Markov Chains

An introduction to Markov Chains.

Markov Chains: Definitions and Representations

A stochastic process $X = { x(t): t\in T}$ is a collection of random variables. There are two elements:

Markov chain is a discrete-time process for which the future behaviour, given the past and the present, only depends on the present and not on the past.

Markov process is the continuous-time version of a Markov chain.

Definition 1. [Markov chain] A discrete time stochastic process $ X_0, X_1, X_2, $. . . is a Markov chain if the following Markov property holds:

\[\small P(X_{t} = a_t \vert X_{t-1} = a_{t-1}, X_{t-2} = a_{t-2}, ..., X_0 = a_0) = P(X_{t} = a_t \vert X_{t-1} = a_{t-1}) = P_{a_{t-1}, a_{t}}\]

Remark 1: This is time-homogeneous markov chain, for $\forall t$, for $\forall a_{t-1}, a_{t} \in \Omega$, the transition probability $P_{a_{t-1}, a_{t} }$ is the same.

Remark 2: In DDPM , it is not a time-homogeneous chain, as the transition probability at t is obtained by a network(t).

The state $X_{t}$ depends on the previous state $X_{t-1}$ but is independent of the particular history $X_{t-2}, X_{t-3},…$. This is called the Markov property or memoryless property.

The Markov property does not imply that $X_{t}$ is independent of the random variables $X_{0}$, $X_{1}$,…, $X_{t-2}$; it just implies that any dependency of $X_{t}$ on the past is captured in the value of $X_{t-1}$.

The Markov chain is uniquely defined by the one-step transition probability matrix $P$:

\[P = \begin{pmatrix} P_{0,0} & P_{0, 1} & \cdots & P_{0, j} & \cdots\\ \vdots & \vdots & \ddots & \vdots& \vdots\\ P_{i,0} & P_{i, 1} & \cdots & P_{i, j} & \cdots\\ \vdots & \vdots & \ddots & \vdots& \vdots\\ \end{pmatrix},\]

where $P_{i,j}$ is the probability of transition from state $i$ to state $j$. $P_{i,j} = P(X_{t} = j \vert X_{t-1} = i), i,j \in \Omega$. $\forall i, \sum_{j \geq 0} P_{i,j} = 1$.

Classification of States

For simplicity, we assume that the state space $\Omega$ is finite.
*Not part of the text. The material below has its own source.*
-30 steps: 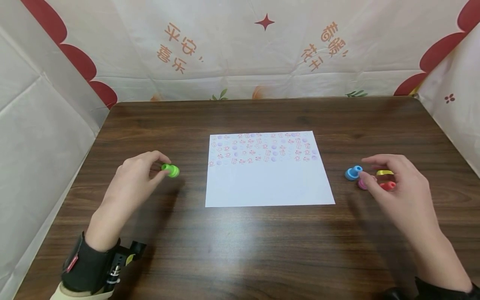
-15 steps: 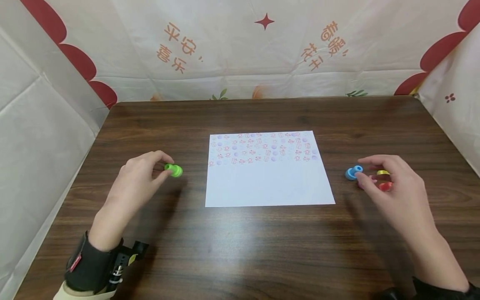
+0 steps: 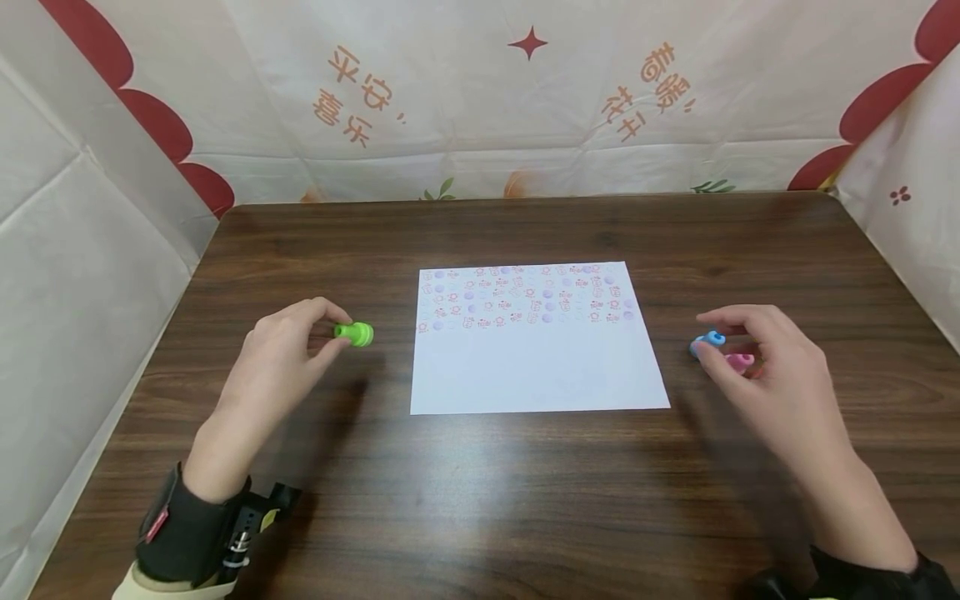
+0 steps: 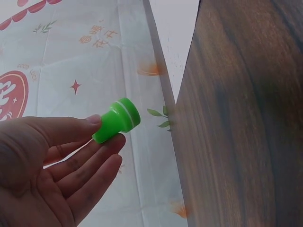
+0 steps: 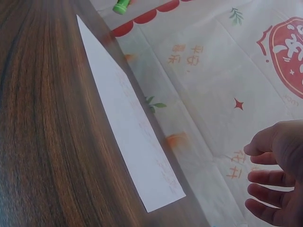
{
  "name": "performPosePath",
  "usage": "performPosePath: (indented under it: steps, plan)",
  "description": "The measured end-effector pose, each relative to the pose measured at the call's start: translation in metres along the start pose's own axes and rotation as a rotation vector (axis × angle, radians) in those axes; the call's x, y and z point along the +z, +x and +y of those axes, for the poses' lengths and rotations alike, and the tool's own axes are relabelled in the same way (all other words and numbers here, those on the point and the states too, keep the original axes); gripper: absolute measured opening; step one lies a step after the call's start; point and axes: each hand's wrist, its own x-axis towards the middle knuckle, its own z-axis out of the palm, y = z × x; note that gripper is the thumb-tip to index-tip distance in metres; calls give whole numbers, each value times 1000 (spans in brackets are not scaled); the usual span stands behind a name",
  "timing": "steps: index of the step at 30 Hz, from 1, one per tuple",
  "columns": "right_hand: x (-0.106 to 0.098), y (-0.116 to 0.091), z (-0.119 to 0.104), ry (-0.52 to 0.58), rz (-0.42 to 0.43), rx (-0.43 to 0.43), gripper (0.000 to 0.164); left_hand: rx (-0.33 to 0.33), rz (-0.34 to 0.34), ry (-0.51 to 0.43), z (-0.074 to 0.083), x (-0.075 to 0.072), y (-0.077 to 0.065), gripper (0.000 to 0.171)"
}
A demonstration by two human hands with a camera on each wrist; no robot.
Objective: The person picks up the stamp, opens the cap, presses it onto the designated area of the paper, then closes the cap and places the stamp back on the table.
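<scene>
My left hand [image 3: 281, 354] pinches a bright green toy stamp [image 3: 358, 334] between thumb and fingertips, above the table left of the paper. In the left wrist view the stamp [image 4: 116, 121] is tilted, with its wide end away from the palm. My right hand [image 3: 780, 383] is over the right side of the table with nothing held, thumb and fingers apart and loosely bent. Beneath its fingertips are a blue stamp [image 3: 716, 338] and a pink stamp [image 3: 741, 362], partly hidden by the hand. Only a sliver of red shows behind the thumb.
A white sheet of paper [image 3: 536, 375] lies mid-table, its upper part covered with rows of small red and purple stamp prints. The brown wooden table [image 3: 480, 500] ends at the back against a white printed cloth [image 3: 465, 100].
My left hand has shifted slightly right and up with the green stamp. My right hand has moved left towards the blue stamp, covering the yellow stamp and most of the red one.
</scene>
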Motion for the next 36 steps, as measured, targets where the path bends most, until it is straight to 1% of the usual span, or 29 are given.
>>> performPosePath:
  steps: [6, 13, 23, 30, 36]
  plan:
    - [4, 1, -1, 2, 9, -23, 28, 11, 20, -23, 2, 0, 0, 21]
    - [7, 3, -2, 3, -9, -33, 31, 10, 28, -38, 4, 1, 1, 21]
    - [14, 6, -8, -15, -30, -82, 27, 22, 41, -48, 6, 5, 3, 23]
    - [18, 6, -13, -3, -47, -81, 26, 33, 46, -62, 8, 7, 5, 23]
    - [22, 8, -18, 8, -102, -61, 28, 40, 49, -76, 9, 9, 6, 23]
Below we introduce some concepts related to the classification of states.

Communicating class

Definition 2. [Communicating class] A state $j$ is reachable from state $i$ if there exists a positive integer $n$ such that $P_{i,j}^{(n)} > 0$. We write $i \rightarrow j$. If $j$ is reachable from $i$, and $i$ is reachable from $j$, then the states $i$ and $j$ are said to communicate, denoted by $i \leftrightarrow j$. A communicating class $C$ is a maximal set of states that communicate with each other. No state in $C$ communicates with any state not in $C$.

Irreducible Markov chain

Definition 3. [Irreducibility] A Markov chain is irreducible if all states belong to one communicating class.
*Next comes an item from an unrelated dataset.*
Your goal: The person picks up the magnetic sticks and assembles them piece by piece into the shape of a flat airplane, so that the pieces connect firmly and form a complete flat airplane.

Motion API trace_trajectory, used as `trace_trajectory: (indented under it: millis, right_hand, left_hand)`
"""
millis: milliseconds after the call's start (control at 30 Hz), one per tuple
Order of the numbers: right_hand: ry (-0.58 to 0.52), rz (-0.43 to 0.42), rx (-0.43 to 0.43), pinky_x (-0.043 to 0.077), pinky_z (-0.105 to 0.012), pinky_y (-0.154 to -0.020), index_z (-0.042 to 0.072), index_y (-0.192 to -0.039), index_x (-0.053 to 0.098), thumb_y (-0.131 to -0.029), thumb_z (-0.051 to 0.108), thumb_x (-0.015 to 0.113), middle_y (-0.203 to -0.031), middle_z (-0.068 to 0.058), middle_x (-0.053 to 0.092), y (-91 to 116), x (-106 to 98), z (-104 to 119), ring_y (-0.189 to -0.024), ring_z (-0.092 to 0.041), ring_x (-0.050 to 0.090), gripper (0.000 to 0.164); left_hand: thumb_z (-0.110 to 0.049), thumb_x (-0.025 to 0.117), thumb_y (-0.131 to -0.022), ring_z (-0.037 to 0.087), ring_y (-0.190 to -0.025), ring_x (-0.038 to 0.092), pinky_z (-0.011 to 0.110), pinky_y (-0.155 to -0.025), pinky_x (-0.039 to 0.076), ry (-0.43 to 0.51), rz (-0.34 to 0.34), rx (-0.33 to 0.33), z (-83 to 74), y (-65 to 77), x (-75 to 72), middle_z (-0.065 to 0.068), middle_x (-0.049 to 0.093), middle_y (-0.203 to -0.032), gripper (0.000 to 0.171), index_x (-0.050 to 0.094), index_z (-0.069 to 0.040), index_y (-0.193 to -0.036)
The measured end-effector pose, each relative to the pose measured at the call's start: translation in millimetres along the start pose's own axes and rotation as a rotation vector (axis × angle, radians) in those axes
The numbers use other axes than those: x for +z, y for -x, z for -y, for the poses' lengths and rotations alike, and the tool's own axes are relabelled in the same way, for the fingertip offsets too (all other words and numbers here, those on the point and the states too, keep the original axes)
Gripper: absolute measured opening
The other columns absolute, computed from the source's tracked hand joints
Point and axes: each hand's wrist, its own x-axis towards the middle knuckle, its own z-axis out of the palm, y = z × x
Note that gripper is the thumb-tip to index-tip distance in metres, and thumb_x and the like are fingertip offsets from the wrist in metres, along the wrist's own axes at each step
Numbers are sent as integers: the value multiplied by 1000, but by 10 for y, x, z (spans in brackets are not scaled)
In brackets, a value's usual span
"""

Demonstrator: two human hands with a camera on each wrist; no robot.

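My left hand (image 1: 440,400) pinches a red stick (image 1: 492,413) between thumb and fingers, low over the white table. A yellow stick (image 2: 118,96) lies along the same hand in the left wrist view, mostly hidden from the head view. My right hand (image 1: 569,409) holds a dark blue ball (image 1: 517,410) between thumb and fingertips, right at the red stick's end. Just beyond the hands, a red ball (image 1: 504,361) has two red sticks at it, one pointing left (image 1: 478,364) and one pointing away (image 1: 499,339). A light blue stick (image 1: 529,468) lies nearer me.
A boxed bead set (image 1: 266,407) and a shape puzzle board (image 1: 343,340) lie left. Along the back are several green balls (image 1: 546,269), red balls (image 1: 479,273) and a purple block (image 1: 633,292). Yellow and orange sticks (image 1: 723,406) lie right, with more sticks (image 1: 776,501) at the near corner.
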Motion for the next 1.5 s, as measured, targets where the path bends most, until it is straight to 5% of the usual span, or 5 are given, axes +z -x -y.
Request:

This means that any state can be reached from any other state, i.e., $\forall i, j \in \Omega$, $P_{i,j} > 0$.

Lemma 1. A finite Markov chain is irreducible if and only if its graph representation is a strongly connected graph.

Transient vs recurrent states

Let $r_{i,j}^{t}$ denote the probability that the chain, starting at state $i$, the first time transition to state $j$ occurs at time $t$. That is, $ r_{i,j}^{t} = P(X_{t} = j, X_{s} \neq j, \forall 1 \leq s \leq t-1 \vert X_{0} = i). $

Definition 4. [Transient and Recurrent States] A state is recurrent if $\sum_{t \geq 1} r_{i,i}^{t} = 1$ and it is transient if $\sum_{t \geq 1} r_{i,i}^{t} < 1$. A Markov chain is recurrent if every state in the chain is recurrent.

Definition 5. An irreducible Markov chain is called recurrent if at least one (equivalently, every) state in this chain is recurrent. An irreducible Markov chain is called transient if at least one (equivalently, every) state in this chain is transient.

Let $\mu_{i} = \sum_{t \geq 1} t \cdot r_{i,i}^{t}$ denote the expected time to return to state $i$ when starting at state $i$.

Definition 6. A state $i$ is positive recurrent if $\mu_{i} < \infty$ and null recurrent if $\mu_{i} = \infty$.

Here we give an example of a Markov chain that has null recurrent states. Consider the following markov chain whose states are the positive integers.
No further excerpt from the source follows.